→ **What you will do**:
Where a line below holds the string "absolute", that line goes into the answer.

→ **Provided records**:
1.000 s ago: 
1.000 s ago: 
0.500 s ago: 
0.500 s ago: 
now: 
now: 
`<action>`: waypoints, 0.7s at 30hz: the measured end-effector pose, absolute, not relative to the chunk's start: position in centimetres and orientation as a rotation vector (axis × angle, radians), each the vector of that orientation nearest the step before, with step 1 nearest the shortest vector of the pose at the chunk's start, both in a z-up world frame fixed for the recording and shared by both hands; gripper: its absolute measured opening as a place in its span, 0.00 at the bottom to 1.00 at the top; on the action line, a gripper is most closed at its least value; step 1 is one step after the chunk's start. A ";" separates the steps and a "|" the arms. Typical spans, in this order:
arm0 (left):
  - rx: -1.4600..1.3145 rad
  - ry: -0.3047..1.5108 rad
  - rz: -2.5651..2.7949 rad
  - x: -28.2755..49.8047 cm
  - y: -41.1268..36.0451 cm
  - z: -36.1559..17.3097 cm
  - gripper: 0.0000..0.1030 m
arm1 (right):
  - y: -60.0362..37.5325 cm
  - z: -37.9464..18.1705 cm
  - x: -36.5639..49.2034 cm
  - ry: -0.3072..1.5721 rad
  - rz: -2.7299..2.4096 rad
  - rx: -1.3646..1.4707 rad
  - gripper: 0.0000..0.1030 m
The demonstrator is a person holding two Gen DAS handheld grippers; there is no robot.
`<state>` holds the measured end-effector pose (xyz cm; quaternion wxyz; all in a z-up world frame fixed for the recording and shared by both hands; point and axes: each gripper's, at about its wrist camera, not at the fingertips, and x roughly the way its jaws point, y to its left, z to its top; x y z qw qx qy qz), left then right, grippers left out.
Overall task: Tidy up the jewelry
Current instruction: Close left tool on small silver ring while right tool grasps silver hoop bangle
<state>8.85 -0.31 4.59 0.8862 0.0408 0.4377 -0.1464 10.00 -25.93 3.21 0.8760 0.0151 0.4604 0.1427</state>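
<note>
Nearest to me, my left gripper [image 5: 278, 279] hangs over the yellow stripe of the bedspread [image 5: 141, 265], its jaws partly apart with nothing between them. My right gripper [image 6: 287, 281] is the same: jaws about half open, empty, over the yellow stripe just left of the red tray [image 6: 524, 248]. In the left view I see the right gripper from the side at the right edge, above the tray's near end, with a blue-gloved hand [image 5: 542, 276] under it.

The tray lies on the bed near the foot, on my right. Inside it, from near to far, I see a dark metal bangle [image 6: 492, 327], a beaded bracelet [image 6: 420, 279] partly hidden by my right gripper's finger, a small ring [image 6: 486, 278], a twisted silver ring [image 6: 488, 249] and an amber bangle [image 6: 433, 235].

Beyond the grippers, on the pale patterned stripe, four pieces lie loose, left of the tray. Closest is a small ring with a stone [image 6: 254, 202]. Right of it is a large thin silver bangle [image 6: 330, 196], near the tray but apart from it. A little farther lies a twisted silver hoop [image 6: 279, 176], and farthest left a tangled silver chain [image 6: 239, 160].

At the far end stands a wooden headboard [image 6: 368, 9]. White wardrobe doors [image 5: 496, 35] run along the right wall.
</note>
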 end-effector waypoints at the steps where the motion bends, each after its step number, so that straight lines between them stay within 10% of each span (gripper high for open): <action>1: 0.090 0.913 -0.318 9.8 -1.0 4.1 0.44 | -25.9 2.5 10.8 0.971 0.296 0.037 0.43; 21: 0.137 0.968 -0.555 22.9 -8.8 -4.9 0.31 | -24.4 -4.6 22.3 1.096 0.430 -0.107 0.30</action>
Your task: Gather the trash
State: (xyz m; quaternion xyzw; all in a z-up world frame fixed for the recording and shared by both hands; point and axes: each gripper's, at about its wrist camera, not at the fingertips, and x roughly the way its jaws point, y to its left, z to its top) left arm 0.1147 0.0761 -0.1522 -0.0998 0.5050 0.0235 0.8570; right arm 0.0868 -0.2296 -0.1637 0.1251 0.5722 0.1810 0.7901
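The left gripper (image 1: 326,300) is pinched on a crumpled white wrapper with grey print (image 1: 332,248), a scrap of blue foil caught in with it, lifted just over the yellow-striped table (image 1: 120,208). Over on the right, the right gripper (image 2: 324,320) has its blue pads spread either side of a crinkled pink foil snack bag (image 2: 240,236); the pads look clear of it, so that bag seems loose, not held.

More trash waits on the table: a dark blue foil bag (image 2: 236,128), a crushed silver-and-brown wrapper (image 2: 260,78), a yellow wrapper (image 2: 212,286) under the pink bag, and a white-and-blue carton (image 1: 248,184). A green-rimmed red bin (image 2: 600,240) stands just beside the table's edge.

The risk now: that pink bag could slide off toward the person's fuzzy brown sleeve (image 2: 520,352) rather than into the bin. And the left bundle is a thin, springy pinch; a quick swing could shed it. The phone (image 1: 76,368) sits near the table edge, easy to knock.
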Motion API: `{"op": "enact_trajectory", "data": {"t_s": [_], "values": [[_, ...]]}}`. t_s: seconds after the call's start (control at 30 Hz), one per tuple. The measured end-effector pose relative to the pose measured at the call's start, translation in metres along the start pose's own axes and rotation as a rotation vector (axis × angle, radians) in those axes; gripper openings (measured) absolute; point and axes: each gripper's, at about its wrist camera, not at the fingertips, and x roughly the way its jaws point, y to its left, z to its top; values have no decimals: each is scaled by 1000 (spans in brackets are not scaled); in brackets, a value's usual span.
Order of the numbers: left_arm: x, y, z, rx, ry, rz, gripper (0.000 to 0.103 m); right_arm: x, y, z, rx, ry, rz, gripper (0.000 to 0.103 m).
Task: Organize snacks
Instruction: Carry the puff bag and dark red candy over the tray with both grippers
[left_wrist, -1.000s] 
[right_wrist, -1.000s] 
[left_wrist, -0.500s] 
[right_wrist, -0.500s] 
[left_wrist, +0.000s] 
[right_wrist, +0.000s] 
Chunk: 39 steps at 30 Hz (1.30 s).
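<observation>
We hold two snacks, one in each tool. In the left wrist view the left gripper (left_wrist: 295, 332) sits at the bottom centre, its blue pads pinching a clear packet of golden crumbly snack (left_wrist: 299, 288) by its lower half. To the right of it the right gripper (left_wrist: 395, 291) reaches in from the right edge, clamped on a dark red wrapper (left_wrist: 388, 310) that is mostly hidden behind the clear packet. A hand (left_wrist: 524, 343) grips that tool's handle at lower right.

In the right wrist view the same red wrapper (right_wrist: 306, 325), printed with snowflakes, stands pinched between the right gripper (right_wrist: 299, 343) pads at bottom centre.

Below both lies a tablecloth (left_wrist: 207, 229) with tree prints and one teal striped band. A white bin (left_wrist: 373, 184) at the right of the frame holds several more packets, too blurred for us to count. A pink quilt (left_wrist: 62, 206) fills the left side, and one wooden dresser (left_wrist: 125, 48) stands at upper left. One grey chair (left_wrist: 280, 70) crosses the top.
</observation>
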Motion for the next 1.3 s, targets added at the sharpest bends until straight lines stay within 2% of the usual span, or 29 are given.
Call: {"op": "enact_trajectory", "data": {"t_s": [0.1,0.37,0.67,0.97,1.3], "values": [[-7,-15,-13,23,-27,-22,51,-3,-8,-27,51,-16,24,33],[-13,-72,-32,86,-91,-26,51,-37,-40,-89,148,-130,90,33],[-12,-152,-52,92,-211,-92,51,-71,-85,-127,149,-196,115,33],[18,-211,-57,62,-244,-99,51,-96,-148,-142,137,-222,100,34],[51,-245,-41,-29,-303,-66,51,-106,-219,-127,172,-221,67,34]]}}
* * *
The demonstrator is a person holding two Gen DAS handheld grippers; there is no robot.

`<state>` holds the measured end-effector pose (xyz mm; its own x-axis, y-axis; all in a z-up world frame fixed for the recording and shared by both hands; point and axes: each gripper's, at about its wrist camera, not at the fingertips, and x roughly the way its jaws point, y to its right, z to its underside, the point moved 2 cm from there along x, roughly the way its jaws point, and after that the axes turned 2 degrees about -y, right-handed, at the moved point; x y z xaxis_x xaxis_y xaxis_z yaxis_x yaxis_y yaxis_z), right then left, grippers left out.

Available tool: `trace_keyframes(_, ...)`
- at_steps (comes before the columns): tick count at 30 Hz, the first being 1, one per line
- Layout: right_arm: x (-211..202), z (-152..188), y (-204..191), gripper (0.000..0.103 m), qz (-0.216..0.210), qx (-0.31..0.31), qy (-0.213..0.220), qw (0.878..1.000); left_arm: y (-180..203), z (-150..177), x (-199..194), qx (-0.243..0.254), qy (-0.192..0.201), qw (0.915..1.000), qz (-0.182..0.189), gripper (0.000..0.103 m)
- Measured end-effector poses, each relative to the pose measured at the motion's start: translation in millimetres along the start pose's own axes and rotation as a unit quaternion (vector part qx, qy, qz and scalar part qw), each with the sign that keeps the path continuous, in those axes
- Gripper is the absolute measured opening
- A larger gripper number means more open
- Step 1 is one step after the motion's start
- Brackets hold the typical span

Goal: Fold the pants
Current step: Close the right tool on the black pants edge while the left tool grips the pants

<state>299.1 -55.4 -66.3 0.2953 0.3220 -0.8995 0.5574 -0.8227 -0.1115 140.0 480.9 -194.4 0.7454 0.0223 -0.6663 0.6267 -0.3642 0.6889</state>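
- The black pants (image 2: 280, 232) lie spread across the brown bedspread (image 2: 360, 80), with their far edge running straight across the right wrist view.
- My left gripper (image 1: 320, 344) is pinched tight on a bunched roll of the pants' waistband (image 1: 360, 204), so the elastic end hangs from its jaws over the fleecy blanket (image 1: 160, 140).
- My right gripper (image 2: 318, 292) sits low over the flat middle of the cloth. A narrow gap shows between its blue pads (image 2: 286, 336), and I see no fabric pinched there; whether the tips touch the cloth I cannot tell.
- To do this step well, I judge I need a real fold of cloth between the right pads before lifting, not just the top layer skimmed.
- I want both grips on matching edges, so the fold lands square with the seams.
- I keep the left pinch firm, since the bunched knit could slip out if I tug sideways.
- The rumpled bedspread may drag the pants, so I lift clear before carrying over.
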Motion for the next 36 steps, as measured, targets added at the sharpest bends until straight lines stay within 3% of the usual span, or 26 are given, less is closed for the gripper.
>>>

→ **Written solution**:
`<action>`: waypoints, 0.7s at 30hz: the measured end-effector pose, absolute, not relative to the chunk's start: position in centimetres and orientation as a rotation vector (axis × angle, radians), each the vector of that orientation nearest the step before, with step 1 nearest the shortest vector of the pose at the chunk's start, both in a z-up world frame fixed for the recording and shared by both hands; gripper: its absolute measured opening as a place in its span, 0.00 at the bottom to 1.00 at the top; on the action line, a gripper is most closed at its least value; step 1 is one step after the chunk's start. A ";" separates the steps and a "|" the arms. Typical spans, in this order:
Motion API: `{"op": "enact_trajectory", "data": {"t_s": [_], "values": [[_, ...]]}}`. t_s: seconds after the call's start (control at 30 Hz), one per tuple. The measured end-effector pose relative to the pose measured at the call's start, translation in metres along the start pose's own axes and rotation as a rotation vector (axis × angle, radians) in those axes; gripper openings (measured) absolute; point and axes: each gripper's, at about its wrist camera, not at the fingertips, and x roughly the way its jaws point, y to its left, z to its top; values have no decimals: each is scaled by 1000 (spans in brackets are not scaled); in brackets, a value's usual span.
- Gripper is the absolute measured opening

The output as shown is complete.